Hook and Paterson traded penalties either side of the half hour mark to keep the Welsh lead at four points but Scotland suffered a blow when captain Jason White left the field with a knock to the head to be replaced by Alastair Hogg.
It was Hogg who made the first break of the second half when he gained 50 metres after bursting on to an inside pass from Dan Parks. The move resulted in another penalty which the reliable Paterson converted to cut the Welsh lead to a point but the gap was widened again almost immediately by a try from Hook.
The fly-half slithered between front rowers Ross Ford and Euan Murray after good work on the Welsh left by Martyn Williams. Hook knocked over the extras but a fourth Paterson penalty kept Scotland in touch as the game became much looser than the stilted opening 40 minutes.
The Gloucester man was at it again on 56 minutes after Ian Gough was penalised for not using an arm in the tackle and, despite living on scraps of possession, usually obtained when a Welsh salvo resulted in a mistake, Scotland were within two points of Wales.

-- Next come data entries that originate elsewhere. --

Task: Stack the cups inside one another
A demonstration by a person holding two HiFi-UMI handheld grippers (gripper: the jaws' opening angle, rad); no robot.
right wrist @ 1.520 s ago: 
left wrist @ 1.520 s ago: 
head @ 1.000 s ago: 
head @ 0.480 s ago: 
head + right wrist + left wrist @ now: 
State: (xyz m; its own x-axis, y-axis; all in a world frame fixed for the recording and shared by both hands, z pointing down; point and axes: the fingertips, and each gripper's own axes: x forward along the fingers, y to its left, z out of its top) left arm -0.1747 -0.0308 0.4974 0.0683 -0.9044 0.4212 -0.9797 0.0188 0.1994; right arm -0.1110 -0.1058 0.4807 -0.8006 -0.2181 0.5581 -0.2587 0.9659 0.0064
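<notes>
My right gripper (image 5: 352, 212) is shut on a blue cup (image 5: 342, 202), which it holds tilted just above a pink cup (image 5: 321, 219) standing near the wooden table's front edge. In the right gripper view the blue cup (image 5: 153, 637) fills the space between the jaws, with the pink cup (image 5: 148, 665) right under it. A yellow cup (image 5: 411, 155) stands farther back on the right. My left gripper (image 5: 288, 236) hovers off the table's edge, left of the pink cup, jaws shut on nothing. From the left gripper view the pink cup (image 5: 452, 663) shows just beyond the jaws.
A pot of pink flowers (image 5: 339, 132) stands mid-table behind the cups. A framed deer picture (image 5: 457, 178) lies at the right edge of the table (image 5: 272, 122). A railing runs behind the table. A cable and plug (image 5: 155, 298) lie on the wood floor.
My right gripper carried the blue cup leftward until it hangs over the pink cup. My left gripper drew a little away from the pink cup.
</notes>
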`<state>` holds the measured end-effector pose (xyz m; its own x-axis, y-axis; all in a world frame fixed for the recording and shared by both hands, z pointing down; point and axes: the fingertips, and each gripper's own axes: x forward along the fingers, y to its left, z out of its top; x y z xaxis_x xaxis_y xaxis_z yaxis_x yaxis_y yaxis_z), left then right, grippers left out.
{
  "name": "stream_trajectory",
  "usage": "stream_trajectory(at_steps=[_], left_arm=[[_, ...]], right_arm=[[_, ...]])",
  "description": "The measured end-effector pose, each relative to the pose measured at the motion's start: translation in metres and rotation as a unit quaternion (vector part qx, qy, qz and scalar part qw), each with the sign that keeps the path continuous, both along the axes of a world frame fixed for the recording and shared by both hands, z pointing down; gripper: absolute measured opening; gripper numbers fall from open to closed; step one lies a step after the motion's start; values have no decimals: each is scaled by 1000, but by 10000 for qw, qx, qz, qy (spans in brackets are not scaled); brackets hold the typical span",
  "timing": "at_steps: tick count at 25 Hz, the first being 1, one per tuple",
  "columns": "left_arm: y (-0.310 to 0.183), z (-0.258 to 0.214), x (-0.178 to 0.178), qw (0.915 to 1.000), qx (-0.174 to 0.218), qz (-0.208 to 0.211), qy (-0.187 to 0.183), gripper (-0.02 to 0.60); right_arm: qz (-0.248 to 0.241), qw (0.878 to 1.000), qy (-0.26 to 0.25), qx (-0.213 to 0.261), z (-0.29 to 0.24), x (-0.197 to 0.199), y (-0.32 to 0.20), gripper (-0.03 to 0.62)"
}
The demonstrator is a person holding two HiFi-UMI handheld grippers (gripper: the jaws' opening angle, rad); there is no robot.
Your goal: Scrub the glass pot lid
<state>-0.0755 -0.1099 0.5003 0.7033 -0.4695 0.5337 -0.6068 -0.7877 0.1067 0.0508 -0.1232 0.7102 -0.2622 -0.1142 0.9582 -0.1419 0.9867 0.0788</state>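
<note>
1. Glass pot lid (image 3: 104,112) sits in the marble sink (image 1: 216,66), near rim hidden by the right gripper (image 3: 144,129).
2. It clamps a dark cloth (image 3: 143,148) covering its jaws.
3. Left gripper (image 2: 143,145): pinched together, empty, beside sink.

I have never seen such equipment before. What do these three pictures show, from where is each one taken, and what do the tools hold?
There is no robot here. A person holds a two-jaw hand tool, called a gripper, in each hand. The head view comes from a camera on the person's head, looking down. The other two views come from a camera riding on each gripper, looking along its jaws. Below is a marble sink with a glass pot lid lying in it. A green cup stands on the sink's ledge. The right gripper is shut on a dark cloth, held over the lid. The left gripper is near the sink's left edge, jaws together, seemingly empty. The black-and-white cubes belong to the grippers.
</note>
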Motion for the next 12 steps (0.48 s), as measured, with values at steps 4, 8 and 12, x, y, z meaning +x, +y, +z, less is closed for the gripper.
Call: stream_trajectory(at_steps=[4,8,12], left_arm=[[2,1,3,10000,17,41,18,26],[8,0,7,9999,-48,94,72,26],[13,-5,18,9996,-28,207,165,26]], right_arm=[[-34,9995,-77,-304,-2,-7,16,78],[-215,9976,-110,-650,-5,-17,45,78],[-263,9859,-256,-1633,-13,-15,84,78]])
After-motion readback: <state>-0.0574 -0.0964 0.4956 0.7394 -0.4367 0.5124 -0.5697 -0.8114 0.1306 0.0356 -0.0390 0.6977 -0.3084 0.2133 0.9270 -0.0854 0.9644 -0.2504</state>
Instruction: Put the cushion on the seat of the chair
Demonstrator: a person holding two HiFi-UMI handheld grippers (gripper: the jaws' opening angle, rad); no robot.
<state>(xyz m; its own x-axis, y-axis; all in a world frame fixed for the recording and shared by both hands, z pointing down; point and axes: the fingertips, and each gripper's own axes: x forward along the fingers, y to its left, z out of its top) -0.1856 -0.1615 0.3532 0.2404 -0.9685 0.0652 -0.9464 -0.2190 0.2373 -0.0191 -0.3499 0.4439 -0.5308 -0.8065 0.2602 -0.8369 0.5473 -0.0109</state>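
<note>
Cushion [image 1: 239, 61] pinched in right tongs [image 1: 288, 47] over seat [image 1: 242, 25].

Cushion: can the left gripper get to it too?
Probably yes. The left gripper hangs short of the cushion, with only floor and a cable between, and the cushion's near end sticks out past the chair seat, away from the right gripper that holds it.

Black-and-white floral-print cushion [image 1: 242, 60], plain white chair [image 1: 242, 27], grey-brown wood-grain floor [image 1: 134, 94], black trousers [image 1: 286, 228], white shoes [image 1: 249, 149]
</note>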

Perhaps sensing that Wales were in danger of ‘doing an England’, having been so dominant in territory and yet failing to put the game to bed, Warren Gatland opted to replace Hook and scrum half Mike Phillips with experienced Scarlets half-back pairing Dwayne Peel and Stephen Jones.
And it was Jones who took Wales out of Paterson’s range with a simple penalty in front of the posts after an infringement by Hogg at a ruck.
The gap controversially became ten points when Shane Williams scored his second after scorching past Andy Hendserson and diving for the corner. Referee Bryce Lawrence went to Italian TMO Carlo Damasco for confirmation and, depsite replays suggesting the wing’s foot had grazed the touchline as the cover tackle from his Ospreys team mate Nikki Walker came in, the try was awarded.
A second penalty from Jones took Wales to the comfort zone of a 15-point lead, and sent them into the first break of the Championship next weekend knowing they have Italy at home in two weeks’ time to make it three wins out of three in the Championship, keeping Triple Crown and Grand Slam hopes very much alive.